Chef A (Logistic Regression): A simple, old-school chef who follows a strict recipe.
Chef B (Neural Network): A fancy, experimental chef with thousands of ingredients and no strict rules.

If you ask both chefs to describe the soup, they might both say, "It's 70% delicious." (This is the Aggregate Performance that doctors usually look at).

However, if you ask them to describe the exact taste of a single spoonful for a specific patient:

Chef A says: "It tastes exactly like salt and pepper." (Stable, reliable).
Chef B says: "Well, in my first attempt, it tasted like salt. In my second attempt, I added too much pepper, so it tasted spicy. In my third, it was bland." (Unstable, chaotic).

The paper argues that while both chefs get the "average" score right, Chef B is dangerous to trust with a specific patient's life because their answer changes based on how they woke up that morning (random initialization).

The New Tools: Measuring the "Wobble"

The authors propose two new ways to test if a model is "wobbly" before we let it make medical decisions.

1. The "Shaky Ruler" (ePIW)

Imagine you are measuring a patient's risk of heart attack with a ruler.

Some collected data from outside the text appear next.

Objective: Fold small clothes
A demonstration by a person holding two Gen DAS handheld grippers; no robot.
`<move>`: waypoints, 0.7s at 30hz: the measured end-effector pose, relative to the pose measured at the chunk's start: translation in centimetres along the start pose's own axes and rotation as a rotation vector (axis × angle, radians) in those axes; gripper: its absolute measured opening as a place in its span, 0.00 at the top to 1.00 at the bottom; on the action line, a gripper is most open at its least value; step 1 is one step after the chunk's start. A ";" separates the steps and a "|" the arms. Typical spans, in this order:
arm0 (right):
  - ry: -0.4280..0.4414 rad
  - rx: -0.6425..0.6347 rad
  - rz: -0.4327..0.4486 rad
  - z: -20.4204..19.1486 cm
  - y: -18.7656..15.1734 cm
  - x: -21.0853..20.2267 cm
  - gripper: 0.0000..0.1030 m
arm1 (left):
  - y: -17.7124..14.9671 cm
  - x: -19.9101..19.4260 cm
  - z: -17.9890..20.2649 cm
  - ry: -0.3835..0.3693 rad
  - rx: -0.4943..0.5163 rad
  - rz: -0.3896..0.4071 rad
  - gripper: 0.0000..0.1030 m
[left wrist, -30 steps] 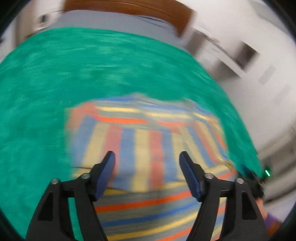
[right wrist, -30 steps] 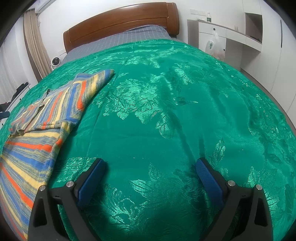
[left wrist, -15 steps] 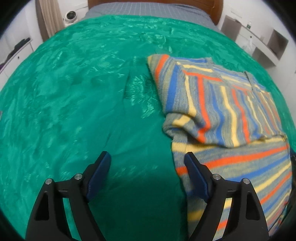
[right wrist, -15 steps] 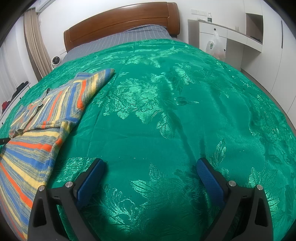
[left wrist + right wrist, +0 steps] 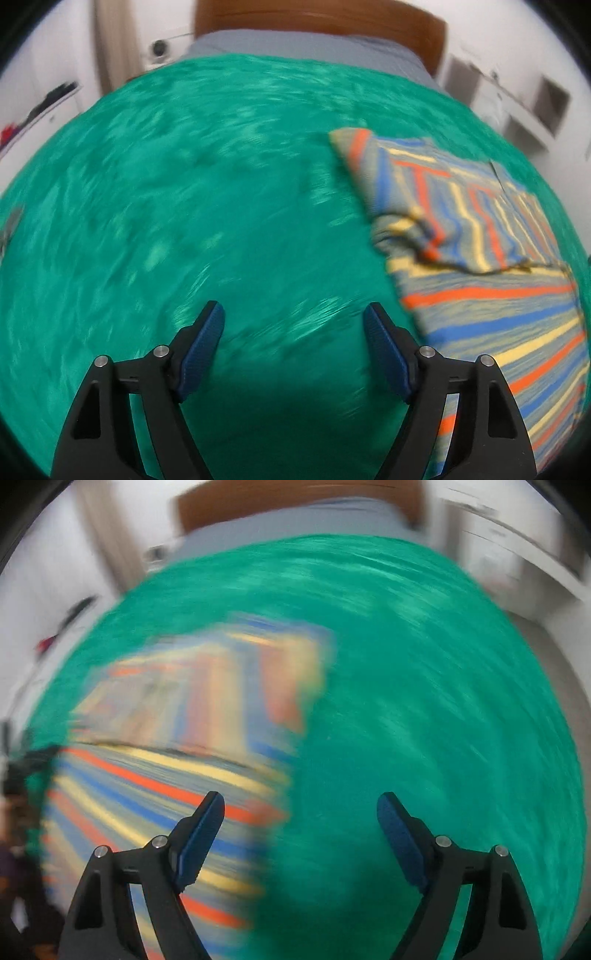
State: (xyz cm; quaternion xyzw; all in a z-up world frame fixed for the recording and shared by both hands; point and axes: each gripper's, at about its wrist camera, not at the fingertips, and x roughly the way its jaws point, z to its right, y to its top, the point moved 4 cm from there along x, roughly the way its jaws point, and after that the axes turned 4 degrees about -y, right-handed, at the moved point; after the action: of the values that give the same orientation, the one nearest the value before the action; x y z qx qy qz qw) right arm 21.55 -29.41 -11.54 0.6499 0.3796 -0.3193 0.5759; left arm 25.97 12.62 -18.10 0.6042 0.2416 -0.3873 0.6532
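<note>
Left wrist view: the left gripper [image 5: 293,323] hangs over bare green bedspread [image 5: 184,206], its blue-padded fingers [image 5: 205,345] spread wide with only bedspread showing between them; its jaws have just been shifting slightly, opening and then easing in. The striped garment [image 5: 491,295], banded in orange, blue, yellow and grey, lies flat on the bedspread to the right of this gripper, close beside the right-hand finger; its far portion is folded over the near portion, the stripes of the two layers running crosswise to each other. Right wrist view, heavily blurred: the right gripper [image 5: 301,805] has its fingers [image 5: 201,834] set wide, its jaws having just been closing somewhat, nothing gripped between them. Here the striped garment [image 5: 184,746] lies to the left, its right edge reaching in beneath the left-hand finger, while the right-hand finger stands over plain bedspread [image 5: 443,701]. At the far end a wooden headboard [image 5: 317,26] and grey bedding [image 5: 295,46] bound the bed.
</note>
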 end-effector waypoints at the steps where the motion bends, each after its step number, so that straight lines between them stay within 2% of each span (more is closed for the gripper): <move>1: 0.051 -0.011 0.003 -1.7 1.0 -0.1 0.20 | -0.5 0.0 -0.5 -0.001 -0.014 0.019 0.20; 2: 0.137 -0.020 0.007 -4.7 3.1 0.1 0.20 | -1.3 -0.1 -1.0 -0.005 -0.018 0.052 0.20; 3: 0.184 -0.013 -0.002 -6.3 4.2 0.7 0.21 | -1.8 -0.3 -1.2 -0.016 -0.015 0.076 0.19; 4: 0.230 0.005 -0.024 -7.6 5.2 1.7 0.29 | -2.1 -0.5 -1.3 -0.028 -0.012 0.101 0.18; 5: 0.295 0.058 -0.076 -9.2 6.4 3.7 0.42 | -2.5 -0.7 -1.3 -0.041 -0.011 0.124 0.17; 8: 0.375 0.198 -0.208 -10.9 7.3 8.4 0.56 | -2.8 -0.9 -1.4 -0.077 -0.010 0.160 0.13; 10: 0.322 0.251 -0.261 -11.6 7.1 11.0 0.57 | -2.8 -0.9 -1.6 -0.096 -0.015 0.169 0.11; 13: 0.275 0.280 -0.287 -12.1 6.5 12.9 0.57 | -3.0 -0.9 -1.7 -0.119 -0.017 0.183 0.09; 15: 0.234 0.319 -0.299 -12.0 6.0 13.9 0.61 | -2.9 -0.9 -1.8 -0.132 -0.020 0.186 0.08; 16: 0.238 0.321 -0.295 -12.2 6.1 13.9 0.73 | -3.0 -0.9 -1.9 -0.137 -0.022 0.188 0.08; 17: 0.248 0.311 -0.289 -12.2 6.2 13.9 0.97 | -3.0 -0.9 -1.9 -0.138 -0.023 0.189 0.08; 18: 0.246 0.286 -0.276 -12.5 6.6 13.7 0.97 | -2.9 -0.9 -1.9 -0.139 -0.023 0.190 0.08; 21: 0.171 0.192 -0.211 -12.9 7.6 12.1 0.94 | -3.0 -0.9 -1.8 -0.137 -0.021 0.190 0.07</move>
State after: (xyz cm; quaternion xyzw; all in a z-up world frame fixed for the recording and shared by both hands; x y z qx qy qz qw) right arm 34.00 -15.50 -16.32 0.6833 0.4612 -0.3564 0.4397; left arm 23.35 14.70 -19.45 0.5897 0.1421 -0.3614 0.7082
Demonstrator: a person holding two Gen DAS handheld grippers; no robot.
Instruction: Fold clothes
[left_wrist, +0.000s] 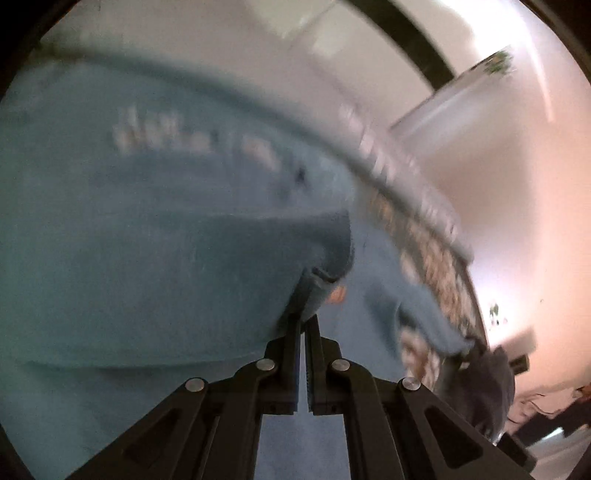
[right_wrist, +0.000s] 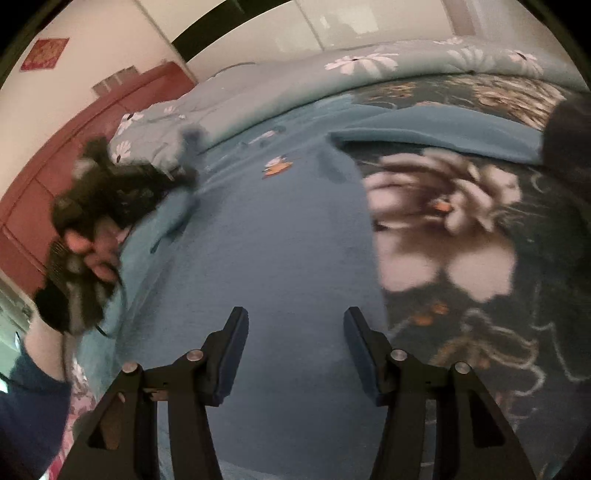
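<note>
Left wrist view, blurred: the left tongs (left_wrist: 306, 325) are pressed together, pinching a folded edge of the soft blue knitted garment (left_wrist: 147, 258), which hangs bunched in front of them and fills most of the frame over a floral bed cover (left_wrist: 436, 258). Right wrist view: the right tongs (right_wrist: 295, 321) stand spread and hold nothing above the same blue garment (right_wrist: 277, 240), laid flat on the dark flowered bed cover (right_wrist: 480, 295); at the left edge a hand (right_wrist: 92, 251) grips the other black tool.
</note>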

Stable Model: You measure the patient 100 times. The ruler always says "12 inches."
Unstable Model: You measure the patient 100 times. The ruler says "11 inches," then "13 inches," then "11.5 inches."

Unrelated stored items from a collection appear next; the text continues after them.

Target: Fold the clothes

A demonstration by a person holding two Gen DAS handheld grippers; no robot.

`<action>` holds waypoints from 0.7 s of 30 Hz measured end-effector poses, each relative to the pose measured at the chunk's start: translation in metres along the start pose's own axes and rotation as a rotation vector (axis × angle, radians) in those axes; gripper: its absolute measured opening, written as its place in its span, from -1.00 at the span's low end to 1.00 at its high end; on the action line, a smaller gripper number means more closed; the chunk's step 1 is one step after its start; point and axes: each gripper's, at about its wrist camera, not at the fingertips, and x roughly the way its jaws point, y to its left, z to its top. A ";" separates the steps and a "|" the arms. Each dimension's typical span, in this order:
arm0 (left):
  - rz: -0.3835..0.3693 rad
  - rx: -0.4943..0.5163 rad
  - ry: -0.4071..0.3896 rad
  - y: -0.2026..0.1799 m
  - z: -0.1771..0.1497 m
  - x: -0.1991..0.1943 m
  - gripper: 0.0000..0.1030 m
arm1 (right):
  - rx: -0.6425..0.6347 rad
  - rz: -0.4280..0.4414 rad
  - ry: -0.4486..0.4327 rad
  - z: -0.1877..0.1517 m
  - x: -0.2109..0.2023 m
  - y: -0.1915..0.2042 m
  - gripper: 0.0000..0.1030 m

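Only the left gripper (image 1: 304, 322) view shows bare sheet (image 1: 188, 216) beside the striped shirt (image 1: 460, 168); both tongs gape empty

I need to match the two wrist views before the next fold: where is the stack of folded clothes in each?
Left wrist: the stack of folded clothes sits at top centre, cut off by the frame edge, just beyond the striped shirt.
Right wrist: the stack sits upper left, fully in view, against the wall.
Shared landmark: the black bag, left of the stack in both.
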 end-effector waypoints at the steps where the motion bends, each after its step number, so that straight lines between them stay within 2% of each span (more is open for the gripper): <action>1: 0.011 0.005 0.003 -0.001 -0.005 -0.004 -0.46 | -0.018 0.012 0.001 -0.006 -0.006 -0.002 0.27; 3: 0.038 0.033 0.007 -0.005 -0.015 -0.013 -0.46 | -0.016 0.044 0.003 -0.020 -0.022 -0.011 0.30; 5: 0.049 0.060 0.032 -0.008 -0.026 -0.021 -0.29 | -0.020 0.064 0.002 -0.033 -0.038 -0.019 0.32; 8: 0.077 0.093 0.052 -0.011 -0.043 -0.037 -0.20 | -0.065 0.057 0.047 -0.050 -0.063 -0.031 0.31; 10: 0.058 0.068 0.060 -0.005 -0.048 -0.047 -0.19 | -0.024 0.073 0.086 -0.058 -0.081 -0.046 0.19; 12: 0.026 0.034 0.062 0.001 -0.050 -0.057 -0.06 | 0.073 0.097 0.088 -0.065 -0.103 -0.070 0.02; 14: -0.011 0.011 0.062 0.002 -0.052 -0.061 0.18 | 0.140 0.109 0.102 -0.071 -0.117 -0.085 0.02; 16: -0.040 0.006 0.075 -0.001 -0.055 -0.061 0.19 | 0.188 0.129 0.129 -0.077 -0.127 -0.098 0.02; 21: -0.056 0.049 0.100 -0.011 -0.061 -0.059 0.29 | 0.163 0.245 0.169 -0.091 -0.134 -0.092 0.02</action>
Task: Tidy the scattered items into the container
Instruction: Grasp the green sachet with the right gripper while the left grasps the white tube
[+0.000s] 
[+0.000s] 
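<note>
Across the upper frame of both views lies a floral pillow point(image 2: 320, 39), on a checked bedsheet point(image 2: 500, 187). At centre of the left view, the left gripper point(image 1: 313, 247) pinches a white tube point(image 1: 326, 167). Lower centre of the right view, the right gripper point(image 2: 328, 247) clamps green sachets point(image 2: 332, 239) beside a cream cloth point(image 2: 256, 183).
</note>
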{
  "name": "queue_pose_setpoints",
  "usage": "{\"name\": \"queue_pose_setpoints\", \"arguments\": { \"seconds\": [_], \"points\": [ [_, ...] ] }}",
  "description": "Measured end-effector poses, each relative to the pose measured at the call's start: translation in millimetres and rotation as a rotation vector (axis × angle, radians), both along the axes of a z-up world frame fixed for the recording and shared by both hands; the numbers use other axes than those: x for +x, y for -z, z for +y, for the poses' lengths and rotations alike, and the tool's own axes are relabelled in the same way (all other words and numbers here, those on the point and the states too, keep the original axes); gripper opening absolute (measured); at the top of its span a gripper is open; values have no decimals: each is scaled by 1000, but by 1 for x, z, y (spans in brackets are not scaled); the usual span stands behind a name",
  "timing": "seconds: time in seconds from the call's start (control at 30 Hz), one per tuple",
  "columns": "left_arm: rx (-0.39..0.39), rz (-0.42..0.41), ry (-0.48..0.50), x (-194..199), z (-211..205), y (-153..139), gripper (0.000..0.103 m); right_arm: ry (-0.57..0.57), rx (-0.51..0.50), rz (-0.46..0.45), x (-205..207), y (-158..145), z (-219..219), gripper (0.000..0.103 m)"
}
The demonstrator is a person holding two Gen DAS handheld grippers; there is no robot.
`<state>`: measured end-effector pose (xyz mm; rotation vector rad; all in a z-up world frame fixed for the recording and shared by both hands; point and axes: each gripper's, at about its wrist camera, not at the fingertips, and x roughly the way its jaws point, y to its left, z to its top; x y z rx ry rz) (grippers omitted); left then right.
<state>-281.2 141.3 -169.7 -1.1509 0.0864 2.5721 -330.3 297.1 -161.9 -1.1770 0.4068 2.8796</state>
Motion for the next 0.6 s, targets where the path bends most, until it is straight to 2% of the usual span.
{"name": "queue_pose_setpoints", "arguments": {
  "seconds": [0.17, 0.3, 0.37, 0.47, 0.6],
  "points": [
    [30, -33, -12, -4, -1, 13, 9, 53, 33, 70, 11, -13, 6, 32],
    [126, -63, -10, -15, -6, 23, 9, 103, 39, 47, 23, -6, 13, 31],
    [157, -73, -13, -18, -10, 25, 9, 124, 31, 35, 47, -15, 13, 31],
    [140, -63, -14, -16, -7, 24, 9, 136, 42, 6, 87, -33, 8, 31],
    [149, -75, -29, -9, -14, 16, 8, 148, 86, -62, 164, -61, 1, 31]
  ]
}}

The authors call this the Empirical Prediction Interval Width (ePIW). It measures how much the risk number "jitters" just because the computer restarted. If the number jumps around wildly, the model is unreliable, even if the average of all those numbers looks correct.

2. The "Flip-Flop" (eDFR)

Now, imagine the doctor has a rule: "If the risk is over 50%, we operate. If under 50%, we don't."

Stable Model: The risk is always 60%. The doctor always operates.
Unstable Model: The risk bounces between 49% and 51%.
- Run 1: 49% -> No surgery.
- Run 2: 51% -> Surgery.
- Run 3: 49% -> No surgery.

The authors call this the Empirical Decision Flip Rate (eDFR). It counts how often the model changes its mind about a life-or-death decision just because of a random computer glitch.

What They Found

They tested this on fake data and real data from heart attack patients (the GUSTO-I dataset).

Simple vs. Complex: Simple models (like Logistic Regression) were very stable. They gave the same answer every time. Complex models (Neural Networks) were very "wobbly."
The Hidden Danger: The complex models often had the same overall accuracy as the simple ones. If you only looked at the "average score," you would think they were equally good. But when you looked at individual patients, the complex models were flipping their recommendations randomly.
The "Random Seed" Effect: Surprisingly, just changing the random starting point of the computer code caused the complex models to change their minds almost as much as if you had given them a completely different set of patient data.

The Takeaway: Why This Matters

In healthcare, consistency is trust.

If a doctor asks an AI, "Should I give this patient a drug?" and the AI says "Yes" today, "No" tomorrow, and "Yes" the next day, the doctor cannot trust it. It doesn't matter if the AI is "smart" on average; if it can't make up its mind for a specific person, it's useless for that person.

The authors' advice:
When choosing an AI for high-stakes medical decisions, don't just ask, "How accurate is it on average?"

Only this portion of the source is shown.